Parse with regular expressions

First published at Wednesday, 7 November 2007

Warning: This blog post is more then 15 years old – read and use with care.

Parse with regular expressions

As mentioned earlier, you can not parse any recursive structures using regular expressions, because they miss some essential features, like a stack, recursion, or similar.

But in this blog post I also told, that PCRE implements a superset of regular expressions, so that you are able to "parse" more languages, then just regular ones. If someone could send me some proof, which language types can be matched using regular expresions, I would be happy - maybe just implement a turing machine with PCRE regular axpressions?

Parse recursive structures

During my talk, I gave to day about regular expressions, I showed a example regular expressions which is able to validate if some BBCode document is valid, which means, it only has matching tags, and a correct tree structure of tags:

( ( [^\[\]]* \[([a-z]+)(?:=([^\]]+))?\] (?# The actual recursion ) (?>[^\[\]]* | (?R) ) \[/\2\] [^\[\]]* ) )ix

If you don't understand this intuitively, you should probably attend on of my talks on regular expressions, or just try to help yourself reading the manual section on PCRE.

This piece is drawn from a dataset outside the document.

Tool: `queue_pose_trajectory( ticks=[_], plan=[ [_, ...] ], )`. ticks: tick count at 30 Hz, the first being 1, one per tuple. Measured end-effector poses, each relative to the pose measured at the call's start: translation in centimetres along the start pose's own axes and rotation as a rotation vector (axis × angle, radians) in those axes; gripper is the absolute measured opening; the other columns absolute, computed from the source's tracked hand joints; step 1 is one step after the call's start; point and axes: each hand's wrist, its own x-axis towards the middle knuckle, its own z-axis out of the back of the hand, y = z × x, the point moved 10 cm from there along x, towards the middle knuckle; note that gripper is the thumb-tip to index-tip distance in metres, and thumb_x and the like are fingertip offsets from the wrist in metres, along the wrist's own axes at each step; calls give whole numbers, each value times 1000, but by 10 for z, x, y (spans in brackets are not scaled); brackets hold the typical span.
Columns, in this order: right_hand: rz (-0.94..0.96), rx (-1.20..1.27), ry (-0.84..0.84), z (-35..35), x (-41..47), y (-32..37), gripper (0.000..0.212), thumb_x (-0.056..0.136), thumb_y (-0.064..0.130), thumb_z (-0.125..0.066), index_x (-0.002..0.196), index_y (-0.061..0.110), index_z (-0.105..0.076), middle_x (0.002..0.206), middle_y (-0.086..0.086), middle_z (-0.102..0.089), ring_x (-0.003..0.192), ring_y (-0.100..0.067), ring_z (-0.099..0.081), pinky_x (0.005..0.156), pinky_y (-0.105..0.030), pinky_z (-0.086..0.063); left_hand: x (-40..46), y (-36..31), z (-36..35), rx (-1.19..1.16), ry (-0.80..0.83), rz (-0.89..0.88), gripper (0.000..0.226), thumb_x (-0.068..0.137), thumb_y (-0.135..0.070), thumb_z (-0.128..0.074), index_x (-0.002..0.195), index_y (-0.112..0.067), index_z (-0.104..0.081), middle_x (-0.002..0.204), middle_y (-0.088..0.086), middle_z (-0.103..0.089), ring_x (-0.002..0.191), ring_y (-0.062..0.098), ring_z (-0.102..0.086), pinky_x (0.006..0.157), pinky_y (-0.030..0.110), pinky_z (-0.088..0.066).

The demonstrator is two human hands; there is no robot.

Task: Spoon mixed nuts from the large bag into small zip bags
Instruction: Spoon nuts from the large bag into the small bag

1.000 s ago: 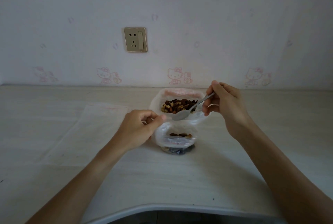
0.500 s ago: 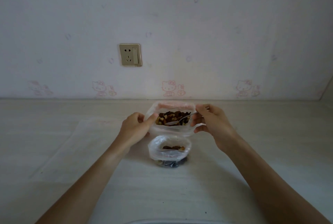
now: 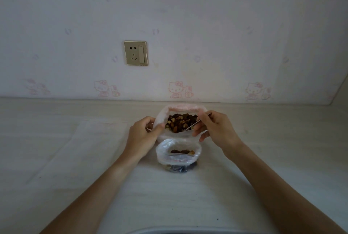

So what happens, passing some example strings to this regular expressions?

'Some [b] longer [i]text[/i][/b].' => bool( true ) 'Some [b] longer [i]text[/b][/i].' => bool( false ) 'Some [b] longer [i]te [u] xt[/i][/b].' => bool( false )

As you can see, at least simple validations pass. I did not test this extensively, so you may find some problems when validating more complex documents.

Parse the braces language

In my ealier blog post about this, I mentiond the trivial recursive example, of a language, which consists of any number of opening braces, followed by the same number of clsing braces. This simple language can also be validated, and the manual even shows this as an example.


Do not use this

Why, you ask?

That you are not get what the regular expressions do at the first glance should be answer enough. This stuff is neither readable, nor maintainable or debugable. And even, if you do so, the next one reading your code won't be able to do so - or would need hours to find out.


open source at Wednesday, 5.12. 2007

This regulal expresion looks so complicated for me ;)